Hjelmslev prevê, assim, dois tipos de relações intertextuais, as de caráter sintagmático (e...e) e as de caráter paradigmático (ou...ou). As primeiras dariam conta das relações que um texto contrai com aqueles que o precedem e/ou sucedem na cadeia sintagmática; as segundas, das relações que um texto contrai com aqueles que fazem parte de seu paradigma e pelos quais poderia ser substituído.

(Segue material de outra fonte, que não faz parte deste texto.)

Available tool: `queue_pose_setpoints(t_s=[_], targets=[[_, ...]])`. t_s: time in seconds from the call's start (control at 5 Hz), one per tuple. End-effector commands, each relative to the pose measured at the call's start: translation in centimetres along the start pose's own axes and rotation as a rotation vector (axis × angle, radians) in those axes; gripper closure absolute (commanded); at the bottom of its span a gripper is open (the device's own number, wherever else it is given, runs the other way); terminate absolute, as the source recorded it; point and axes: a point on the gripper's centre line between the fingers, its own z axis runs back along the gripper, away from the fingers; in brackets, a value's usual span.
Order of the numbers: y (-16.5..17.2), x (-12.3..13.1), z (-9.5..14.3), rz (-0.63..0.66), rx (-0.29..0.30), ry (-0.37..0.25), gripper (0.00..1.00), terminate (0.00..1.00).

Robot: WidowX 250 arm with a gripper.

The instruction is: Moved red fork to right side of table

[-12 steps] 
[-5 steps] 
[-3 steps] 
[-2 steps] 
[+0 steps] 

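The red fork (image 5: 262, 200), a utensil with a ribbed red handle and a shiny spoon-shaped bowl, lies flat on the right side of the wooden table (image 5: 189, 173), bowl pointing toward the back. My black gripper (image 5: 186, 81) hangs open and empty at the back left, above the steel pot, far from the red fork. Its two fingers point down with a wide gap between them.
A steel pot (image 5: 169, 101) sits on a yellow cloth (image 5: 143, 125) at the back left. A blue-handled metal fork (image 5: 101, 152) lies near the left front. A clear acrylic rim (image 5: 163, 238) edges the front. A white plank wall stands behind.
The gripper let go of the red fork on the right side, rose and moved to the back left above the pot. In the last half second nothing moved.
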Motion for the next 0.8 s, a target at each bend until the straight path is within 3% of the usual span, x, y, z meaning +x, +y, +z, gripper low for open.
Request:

Hjelmslev (1975) denomina de semiótica denotativa àquela resultante da relação entre expressão e conteúdo, mas prevê que esse tipo de semiótica (denotação) possa ser o ponto de partida para o desenvolvimento de novas semióticas. Acredita, dessa forma, que as semióticas podem imbricar-se. Nessa perspectiva, uma semiótica conotativa seria aquela cujo plano da expressão é uma semiótica denotativa. Em suas palavras:

Uma semiótica conotativa é portando uma semiótica que não é uma língua e cujo plano da expressão é constituído pelos planos do conteúdo e da expressão de uma semiótica denotativa. É portanto uma semiótica da qual um dos planos, o da expressão, é uma semiótica (HJELMSLEV, 1975, p. 125),

Por outro lado, Hjelmslev prevê que uma semiótica (denotação) possa se tornar o plano do conteúdo de uma nova semiótica. A essa inter-relação, denomina de metassemiótica.